WHAT IS REQUIRED :: Send back the listing, word for word.

::: COLLECTED DATA :::

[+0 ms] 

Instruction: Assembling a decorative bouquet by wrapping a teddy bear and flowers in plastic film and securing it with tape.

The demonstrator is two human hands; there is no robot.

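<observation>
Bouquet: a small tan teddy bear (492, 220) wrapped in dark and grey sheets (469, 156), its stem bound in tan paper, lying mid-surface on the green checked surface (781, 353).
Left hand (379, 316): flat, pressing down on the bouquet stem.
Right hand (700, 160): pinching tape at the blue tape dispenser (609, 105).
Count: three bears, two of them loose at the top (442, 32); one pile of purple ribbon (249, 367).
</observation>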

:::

REPLY TO THE TASK ::
[+0 ms] 

Instruction: Assembling a decorative bouquet by wrapping a teddy bear and flowers in plastic film and securing it with tape.

The demonstrator is two human hands; there is no robot.

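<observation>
Bouquet: a small tan teddy bear (492, 220) wrapped in dark and grey sheets (469, 156), its stem bound in tan paper, lying mid-surface on the green checked surface (781, 353).
Left hand (379, 316): flat, pressing down on the bouquet stem.
Right hand (700, 160): pinching tape at the blue tape dispenser (609, 105).
Count: three bears, two of them loose at the top (442, 32); one pile of purple ribbon (249, 367).
</observation>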

Nothing else is needed to complete the answer.